*** Begin section ***

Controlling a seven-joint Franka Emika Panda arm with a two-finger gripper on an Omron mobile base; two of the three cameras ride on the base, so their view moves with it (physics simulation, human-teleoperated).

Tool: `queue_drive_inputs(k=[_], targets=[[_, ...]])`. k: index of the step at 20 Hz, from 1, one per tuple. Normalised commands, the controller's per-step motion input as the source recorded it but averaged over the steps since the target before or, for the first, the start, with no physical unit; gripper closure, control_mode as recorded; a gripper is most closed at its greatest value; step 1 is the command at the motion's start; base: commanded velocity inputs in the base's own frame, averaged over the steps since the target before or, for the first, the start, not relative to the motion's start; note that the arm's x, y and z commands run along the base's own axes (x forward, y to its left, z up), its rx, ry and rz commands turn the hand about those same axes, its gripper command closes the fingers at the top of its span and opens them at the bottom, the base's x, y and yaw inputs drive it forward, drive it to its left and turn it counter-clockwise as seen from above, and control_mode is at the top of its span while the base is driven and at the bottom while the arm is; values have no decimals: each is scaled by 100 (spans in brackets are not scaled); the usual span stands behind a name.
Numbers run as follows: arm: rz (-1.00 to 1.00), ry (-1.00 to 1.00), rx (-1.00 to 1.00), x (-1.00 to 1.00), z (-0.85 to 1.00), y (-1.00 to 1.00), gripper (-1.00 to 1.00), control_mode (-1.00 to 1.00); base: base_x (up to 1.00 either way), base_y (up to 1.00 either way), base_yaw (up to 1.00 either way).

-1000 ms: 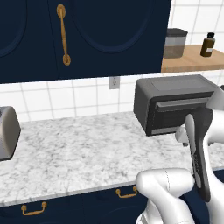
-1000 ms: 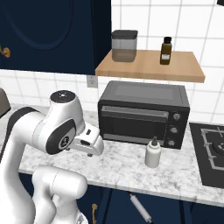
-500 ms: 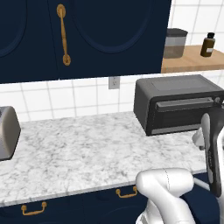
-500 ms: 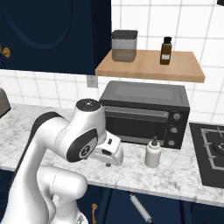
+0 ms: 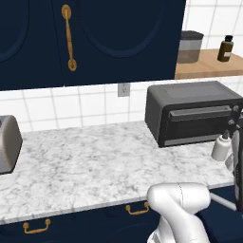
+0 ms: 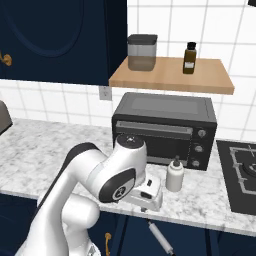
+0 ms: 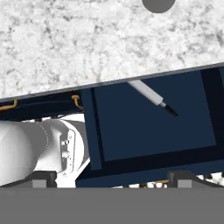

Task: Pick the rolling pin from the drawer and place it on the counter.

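The rolling pin [image 7: 145, 92] lies in the open dark navy drawer [image 7: 153, 131], its far part hidden under the counter's front edge; one dark handle rod points into the drawer. It also shows as a pale rod [image 6: 159, 238] below the worktop and at the lower right [image 5: 222, 200]. The white marble counter [image 6: 45, 155] runs across all views. My gripper [image 7: 113, 178] hangs above the drawer, open, its fingertips [image 7: 43, 176] wide apart with nothing between them. The hand [image 6: 148, 196] sits at the counter's front edge, just left of the pin.
A black toaster oven [image 6: 164, 129] stands at the back of the counter, a small white soap bottle [image 6: 174, 175] before it. Above is a wooden shelf [image 6: 172, 76] with a jar [image 6: 142, 51] and dark bottle [image 6: 189, 58]. A stove [image 6: 244, 172] lies right, a toaster [image 5: 7, 144] far left.
The arm has swung right and down; the hand moved from over the counter to its front edge, above the open drawer.
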Motion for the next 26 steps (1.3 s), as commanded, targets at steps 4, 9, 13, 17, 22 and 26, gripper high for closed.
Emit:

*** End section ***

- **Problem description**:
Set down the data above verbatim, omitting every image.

- **Task response**:
Controlling a seven-joint Franka Emika Panda arm with a two-finger gripper on an Omron mobile base; two of the three cameras ride on the base, so their view moves with it (physics simulation, human-teleoperated).

Tool: `queue_drive_inputs(k=[_], targets=[[_, ...]])`. k: index of the step at 20 Hz, from 1, one per tuple. Normalised commands, the controller's per-step motion input as the source recorded it but averaged over the steps since the target before or, for the first, the start, with no physical unit; gripper closure, control_mode as recorded; a gripper is most closed at its greatest value; step 1 is the command at the motion's start; base: commanded velocity inputs in the base's own frame, averaged over the steps since the target before or, for the first, the start, not relative to the motion's start; note that the arm's x, y and z commands run along the base's own axes (x forward, y to its left, z up), its rx, ry and rz commands turn the hand about those same axes, its gripper command closes the fingers at the top of its span and opens them at the bottom, the base's x, y and yaw inputs drive it forward, drive it to its left and turn it counter-clockwise as seen from above, and control_mode is at the top of its span while the base is driven and at the bottom while the arm is; values have no decimals: each is scaled by 100 (spans in brackets are not scaled); the usual span stands behind a name.
Numbers run as follows: arm: rz (-1.00 to 1.00), ry (-1.00 to 1.00), rx (-1.00 to 1.00), x (-1.00 to 1.00), z (-0.85 to 1.00), y (-1.00 to 1.00), gripper (-1.00 to 1.00), control_mode (-1.00 to 1.00); base: base_x (up to 1.00 either way), base_y (up to 1.00 either way), base_yaw (up to 1.00 either way).

-1000 ms: 
-1000 ms: 
-500 ms: 
-500 ms: 
+0 ms: 
+0 ms: 
+0 ms: 

Task: Pick the rolling pin from the drawer and place it on the counter.

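The rolling pin [image 7: 145, 92] lies in the open dark navy drawer [image 7: 153, 131], its far part hidden under the counter's front edge; one dark handle rod points into the drawer. It also shows as a pale rod [image 6: 159, 238] below the worktop and at the lower right [image 5: 222, 200]. The white marble counter [image 6: 45, 155] runs across all views. My gripper [image 7: 113, 178] hangs above the drawer, open, its fingertips [image 7: 43, 176] wide apart with nothing between them. The hand [image 6: 148, 196] sits at the counter's front edge, just left of the pin.
A black toaster oven [image 6: 164, 129] stands at the back of the counter, a small white soap bottle [image 6: 174, 175] before it. Above is a wooden shelf [image 6: 172, 76] with a jar [image 6: 142, 51] and dark bottle [image 6: 189, 58]. A stove [image 6: 244, 172] lies right, a toaster [image 5: 7, 144] far left.
The arm has swung right and down; the hand moved from over the counter to its front edge, above the open drawer.
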Motion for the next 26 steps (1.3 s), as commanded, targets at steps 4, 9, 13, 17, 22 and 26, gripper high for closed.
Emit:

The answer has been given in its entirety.